O'Keefe's publications include articles in Canadian Defence Quarterly, the Journal of Canadian Military History, and the Canadian Army Journal, including a chapter in Great War Commands: Historical Perspective on Canadian Army Leadership 1914–1918. Recently, O’Keefe was signed by Knopf (Random House) Canada Publishers to write his first full-length monograph on the Dieppe Raid.
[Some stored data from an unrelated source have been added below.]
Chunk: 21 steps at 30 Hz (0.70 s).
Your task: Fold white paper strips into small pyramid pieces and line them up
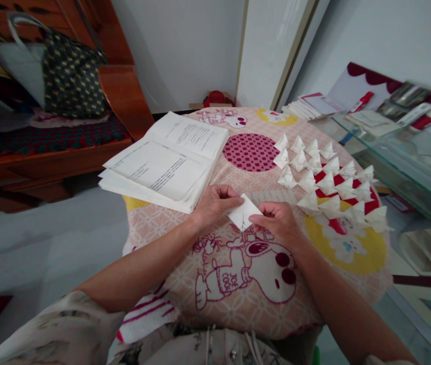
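Observation:
A small white folded paper [244,212], diamond-shaped from here, is held between both hands just above the patterned tablecloth [177,243]. My left hand [217,203] pinches its left side with thumb and fingers. On the opposite side, my right hand [276,219] grips the lower right edge, thumb on top. Several finished-looking pointed paper folds [329,182] stand in rough rows to the right of my hands. An open book [162,162] with loose printed pages lies to the left, close beyond my left hand.
At the right stands a glass-topped cabinet [401,167] with a red marker [362,101] and a stack of papers [310,106] behind the table. A wooden bench [124,96] with a dark patterned bag [73,76] is at the left. A white wall [185,50] rises behind.

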Each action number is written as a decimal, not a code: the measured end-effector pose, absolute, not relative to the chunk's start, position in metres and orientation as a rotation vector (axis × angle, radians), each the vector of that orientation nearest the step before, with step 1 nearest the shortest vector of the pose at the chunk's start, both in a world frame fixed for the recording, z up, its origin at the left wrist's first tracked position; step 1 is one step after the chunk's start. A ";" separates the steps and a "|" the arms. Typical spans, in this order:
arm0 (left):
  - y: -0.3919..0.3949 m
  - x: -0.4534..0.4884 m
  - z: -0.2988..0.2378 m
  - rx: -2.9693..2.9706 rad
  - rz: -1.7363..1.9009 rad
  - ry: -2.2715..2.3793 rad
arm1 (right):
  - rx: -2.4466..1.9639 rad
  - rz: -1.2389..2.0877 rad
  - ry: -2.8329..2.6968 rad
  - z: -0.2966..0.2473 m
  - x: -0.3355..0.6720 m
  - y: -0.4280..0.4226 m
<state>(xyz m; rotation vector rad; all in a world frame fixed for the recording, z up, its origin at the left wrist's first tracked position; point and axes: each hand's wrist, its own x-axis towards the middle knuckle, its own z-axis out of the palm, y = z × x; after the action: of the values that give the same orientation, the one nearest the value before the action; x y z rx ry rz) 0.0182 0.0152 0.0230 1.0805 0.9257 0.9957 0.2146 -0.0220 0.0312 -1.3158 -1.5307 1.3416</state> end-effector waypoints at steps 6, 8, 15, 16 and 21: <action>0.013 0.020 0.024 1.039 1.084 0.967 | -1.293 1.364 -1.471 0.030 0.211 -0.022; 0.012 0.021 0.024 1.030 1.092 0.976 | -1.283 1.388 -1.452 0.029 0.211 -0.022; 0.012 0.021 0.024 1.043 1.125 0.989 | -1.245 1.452 -1.419 0.029 0.210 -0.021; 0.012 0.021 0.024 1.047 1.132 0.993 | -1.244 1.455 -1.417 0.030 0.210 -0.021; 0.012 0.021 0.023 1.073 1.150 1.003 | -1.239 1.441 -1.410 0.033 0.210 -0.021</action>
<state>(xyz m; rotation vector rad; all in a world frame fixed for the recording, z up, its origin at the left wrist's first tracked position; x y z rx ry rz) 0.0206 0.0118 0.0232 1.0725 1.0026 1.1499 0.2103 -0.0215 0.0332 -1.2394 -1.4099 1.4414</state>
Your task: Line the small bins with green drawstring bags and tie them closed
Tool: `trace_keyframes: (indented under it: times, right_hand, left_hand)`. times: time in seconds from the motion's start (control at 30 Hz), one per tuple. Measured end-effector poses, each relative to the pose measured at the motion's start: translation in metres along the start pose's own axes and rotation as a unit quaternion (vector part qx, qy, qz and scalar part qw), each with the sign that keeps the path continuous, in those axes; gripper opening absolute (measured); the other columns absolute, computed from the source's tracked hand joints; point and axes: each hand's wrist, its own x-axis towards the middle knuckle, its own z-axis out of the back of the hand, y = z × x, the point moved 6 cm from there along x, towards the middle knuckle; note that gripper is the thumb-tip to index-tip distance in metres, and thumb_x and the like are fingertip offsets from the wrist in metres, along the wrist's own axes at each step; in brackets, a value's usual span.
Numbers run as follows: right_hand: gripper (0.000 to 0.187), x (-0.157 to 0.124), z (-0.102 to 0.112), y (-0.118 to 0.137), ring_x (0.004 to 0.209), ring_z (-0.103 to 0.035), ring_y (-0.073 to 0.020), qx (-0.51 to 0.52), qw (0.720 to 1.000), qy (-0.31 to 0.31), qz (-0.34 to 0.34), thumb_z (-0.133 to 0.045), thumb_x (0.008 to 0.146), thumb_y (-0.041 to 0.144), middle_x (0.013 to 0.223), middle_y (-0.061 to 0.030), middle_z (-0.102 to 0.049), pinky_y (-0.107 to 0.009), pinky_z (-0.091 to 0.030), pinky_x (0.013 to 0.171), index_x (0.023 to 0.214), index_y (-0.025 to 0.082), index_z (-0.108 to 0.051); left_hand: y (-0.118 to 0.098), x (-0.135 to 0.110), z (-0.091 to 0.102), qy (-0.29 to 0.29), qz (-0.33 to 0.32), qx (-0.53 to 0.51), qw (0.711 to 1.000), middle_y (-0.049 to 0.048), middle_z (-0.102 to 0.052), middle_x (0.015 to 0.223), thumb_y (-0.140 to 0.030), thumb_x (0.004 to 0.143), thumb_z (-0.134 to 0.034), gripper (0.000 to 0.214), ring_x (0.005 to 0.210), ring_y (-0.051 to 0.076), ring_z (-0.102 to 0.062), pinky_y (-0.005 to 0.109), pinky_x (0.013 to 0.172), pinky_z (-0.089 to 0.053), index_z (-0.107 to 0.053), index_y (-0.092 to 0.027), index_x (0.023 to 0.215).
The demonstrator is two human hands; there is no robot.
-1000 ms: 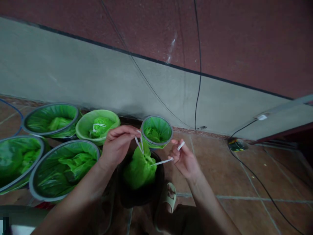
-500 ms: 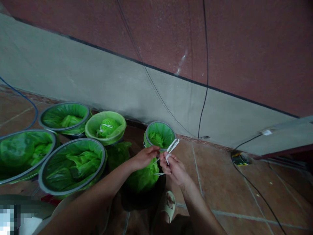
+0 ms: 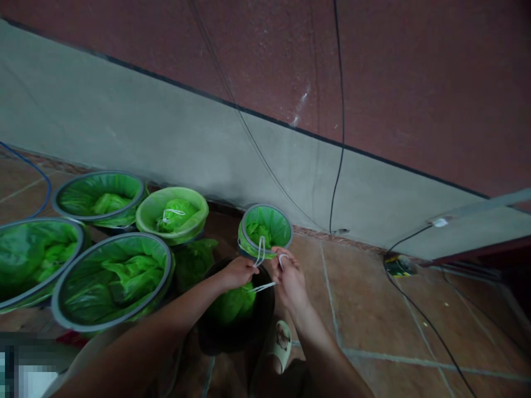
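Note:
A green plastic bag point(image 3: 234, 308) sits bunched inside a dark bucket point(image 3: 264, 315) at my feet. White drawstring loops point(image 3: 264, 287) come out of the bag. My left hand point(image 3: 239, 272) is closed on one drawstring, whose loop stands up above the fingers. To its right, my right hand point(image 3: 290, 279) is closed on another white drawstring and pulls it taut from the bag. The two hands are apart, over the bucket's far side. My fingers partly hide where each string is gripped.
Several bins point(image 3: 118, 326) lined with green bags stand to the left. A small lined bin point(image 3: 286, 210) is by the wall. A blue hose point(image 3: 48, 190) lies at far left. Black cables point(image 3: 440, 336) cross the tiled floor at right. My slipper point(image 3: 283, 337) is beside the bucket.
My hands have moved apart and the drawstring between them has spread. The bag has sunk lower in the bucket, showing more of its dark rim. The view has shifted slightly right.

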Motion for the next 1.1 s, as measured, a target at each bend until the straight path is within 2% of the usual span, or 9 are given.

His research on the Dieppe Raid began almost two decades ago and has continued throughout his graduate work and his career as an academic and documentarian.

In addition to his academic pursuits, O'Keefe has served as a historian for History Television in Canada for 15 years and appeared on CBC Radio, Global Television, CTV Television Network, UKTV Network in Great Britain. During his time with History Television, he was worked on numerous television documentaries and publications, including the Camp X (1999); Murder in Normandy: The Trial of Kurt Meyer (1999); and Forced March to Freedom (2001) for David Paperny Productions. In 2002, he collaborated with Wayne Abbott for the Gemini-nominated four-part series, From a Place Called War. They continued collaborating for over a decade, producing Black Watch: Massacre on Verrières Ridge for History Television; the two-part History Television program Bloody Normandy and Bloody Victory; The Secret War Files for History Television; Battle of the Mace; and most recently, Dieppe Uncovered, and the television series, War Junk, both for History Television.
He is currently in discussions for a TV series based on his research into Ultra and its impact on the history of the Second World War.

==Publications==

=== Books ===
- One Day in August: The Untold Story Behind Canada’s Tragedy at Dieppe. re-examines the disastrous raid at Dieppe, France, taking recently uncovered evidence into account. Released: Oct. 2014.
- Seven Days in Hell: Canada's Battle for Normandy and the Rise of the Black Watch Snipers. Released: Aug. 2020.

=== Publication credits ===
- "It Means Men's Lives: Training, Preparation and Innovation for Battle – the case of Major-General Loomis 1917" – article in Canada's Red Hackle, (Spring 2009)
- "War’s Fickle Fate: The Sammy Nichol Saga" – article in Esprit de Corps Volume 15, Issue 1 (Spring 2008)
- "With Blinders On: The Black Watch and the Battle for Spycker, Sept 12–14, 1944" in Canadian Army Journal (Spring 2008)
- "A Brutal Soul-Destroying Business: Brigadier-General F.O.W. Loomis and the Question of "Impersonal Generalship" in Godefroy", A. ed. Great War Commands: Historical Perspectives on Canadian Army Leadership, 1914–1918 (2010)
- "Double Edged Sword Part I: Ultra and Operation Totalize, Normandy, August 8, 1944" in Canadian Army Journal Vol. 12 No 3, (Winter 2010) 85–93
- "Double Edged Sword Part II: Ultra and Operation Totalize, Normandy, August 8, 1944" in Canadian Army Journal (Forthcoming Summer 2013)
- "Voices from Vimy: The Lost Battle Diary of Major-Gen F.O.W. Loomi"– article in Canada's Red Hackle (Summer 2007)
- "Pushing their Necks Out: Ultra and the Black Watch at May-sur-Orne, Normandy August 5, 1944" – article in Canadian Military History (Spring 2006)
- "The Eleventh Hour: Intelligence and the Black Watch during Operation Spring July 25, 1944" – article in Canada's Red Hackle (Spring 2005)
- Canadian Defence Quarterly, Toronto, Ontario, Article: "Fortune's Fate: The Question of Operational Intelligence for Operation "Spring" – July 25, 1944". (Spring 1995 issue)
- Laurier Centre for Military, Strategic and Disarmament Studies, Wilfrid Laurier University May 1996 – Conference Paper: "The Other Side of the Hill: Operational Intelligence and the Canadian Attack at Verriéres Ridge, July 25, 1944"

==Lectures==

- Bedford St. Martins History of Western Civilization PowerPoint lecture series for Hunt, Making of the West (2001)
- Hudson Historical Society, Hudson Quebec, Spring, 2007. "Lecture: Ridges are not Kind to Infantry: The Black Watch at Verriéres Ridge."
- Canadian Armed Forces, Directorate of Land Concepts and Designs, Kingston, Ontario. Spring, 2009 Lecture: "Anatomy of Disaster: The Black Watch at Verriéres Ridge."

==Awards and honours==
O'Keefe is a recipient of the Queen's Diamond Jubilee Medal awarded by then Minister of Veterans Affairs, Honourable Steven Blaney for his services to Canada in the field of historical research on the Dieppe Raid.